### EXERCISE OBJECTIVE
Retype all of the data without changing a single word.

------------------------------------

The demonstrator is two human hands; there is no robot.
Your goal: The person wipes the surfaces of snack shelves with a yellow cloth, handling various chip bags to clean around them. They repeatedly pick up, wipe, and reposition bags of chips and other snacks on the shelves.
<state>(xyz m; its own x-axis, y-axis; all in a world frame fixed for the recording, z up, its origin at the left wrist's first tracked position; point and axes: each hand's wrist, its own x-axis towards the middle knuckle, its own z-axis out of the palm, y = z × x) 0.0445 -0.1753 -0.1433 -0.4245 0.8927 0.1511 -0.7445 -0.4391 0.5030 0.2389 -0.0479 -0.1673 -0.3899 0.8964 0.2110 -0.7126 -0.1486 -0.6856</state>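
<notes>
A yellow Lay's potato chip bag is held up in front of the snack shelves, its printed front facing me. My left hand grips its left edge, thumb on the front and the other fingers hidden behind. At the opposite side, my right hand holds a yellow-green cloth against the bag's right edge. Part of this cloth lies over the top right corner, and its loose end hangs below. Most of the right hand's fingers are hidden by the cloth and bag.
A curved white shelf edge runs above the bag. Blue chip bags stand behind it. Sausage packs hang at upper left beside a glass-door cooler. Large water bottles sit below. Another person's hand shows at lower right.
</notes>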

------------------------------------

### EXPECTED ANSWER
The demonstrator is two human hands; there is no robot.
Your goal: The person wipes the surfaces of snack shelves with a yellow cloth, handling various chip bags to clean around them. They repeatedly pick up, wipe, and reposition bags of chips and other snacks on the shelves.
<state>(xyz m; its own x-axis, y-axis; all in a world frame fixed for the recording, z up, its origin at the left wrist's first tracked position; point and axes: each hand's wrist, its own x-axis towards the middle knuckle, its own z-axis out of the palm, y = z × x) 0.0445 -0.1753 -0.1433 -0.4245 0.8927 0.1511 -0.7445 -0.4391 0.5030 0.2389 -0.0479 -0.1673 -0.3899 0.8964 0.2110 -0.7126 -0.1486 -0.6856</state>
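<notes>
A yellow Lay's potato chip bag is held up in front of the snack shelves, its printed front facing me. My left hand grips its left edge, thumb on the front and the other fingers hidden behind. At the opposite side, my right hand holds a yellow-green cloth against the bag's right edge. Part of this cloth lies over the top right corner, and its loose end hangs below. Most of the right hand's fingers are hidden by the cloth and bag.
A curved white shelf edge runs above the bag. Blue chip bags stand behind it. Sausage packs hang at upper left beside a glass-door cooler. Large water bottles sit below. Another person's hand shows at lower right.
</notes>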

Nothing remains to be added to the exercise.